#### [Required work]
Word for word, output every line of the material below, minus pictures.

#### [Data block]
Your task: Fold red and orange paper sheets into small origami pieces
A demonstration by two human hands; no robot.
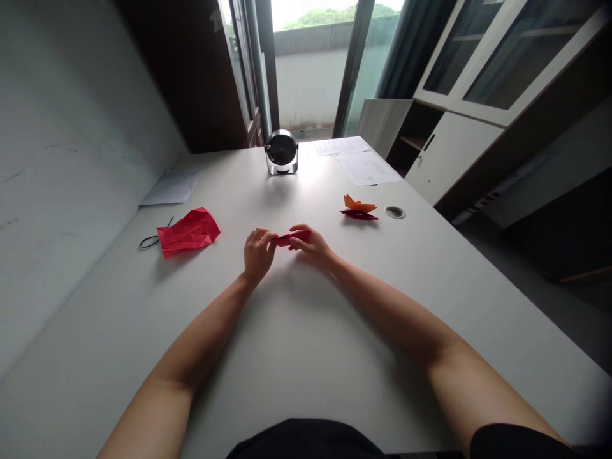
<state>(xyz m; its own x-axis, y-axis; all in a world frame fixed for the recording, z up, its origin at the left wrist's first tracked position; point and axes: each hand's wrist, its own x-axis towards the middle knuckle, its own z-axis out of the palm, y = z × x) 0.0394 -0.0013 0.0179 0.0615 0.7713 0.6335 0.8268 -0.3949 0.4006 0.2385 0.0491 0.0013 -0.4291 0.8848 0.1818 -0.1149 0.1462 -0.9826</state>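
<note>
Dark clothing (306,441) edges the bottom of the view, and two bare forearms reach out over the white table (296,357). At its middle the left hand (258,253) and right hand (313,247) each pinch one end of a small red paper (291,238), fingertips closed on it. It looks folded, though it is too small to be sure. A creased red sheet (188,233) lies well off to the left.

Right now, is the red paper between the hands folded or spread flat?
Folded: the red paper is a narrow strip pinched between the left hand and right hand.
</note>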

#### [Output of the exercise]
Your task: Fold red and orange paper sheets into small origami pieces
A demonstration by two human hands; no robot.
<state>(xyz m; its own x-axis, y-axis; all in a world frame fixed for the recording, z up, its origin at the left wrist's first tracked position; point and axes: each hand's wrist, its own x-axis towards the middle knuckle, its own z-axis out of the palm, y = z × x) 0.0394 -0.0013 0.0179 0.0615 0.7713 0.6335 0.8268 -0.3949 0.4006 0.2385 0.0491 0.0013 -0.4291 0.8848 0.1818 -0.1149 0.1462 -0.9826</state>
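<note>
Dark clothing (306,441) edges the bottom of the view, and two bare forearms reach out over the white table (296,357). At its middle the left hand (258,253) and right hand (313,247) each pinch one end of a small red paper (291,238), fingertips closed on it. It looks folded, though it is too small to be sure. A creased red sheet (188,233) lies well off to the left.

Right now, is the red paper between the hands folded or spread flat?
Folded: the red paper is a narrow strip pinched between the left hand and right hand.
</note>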

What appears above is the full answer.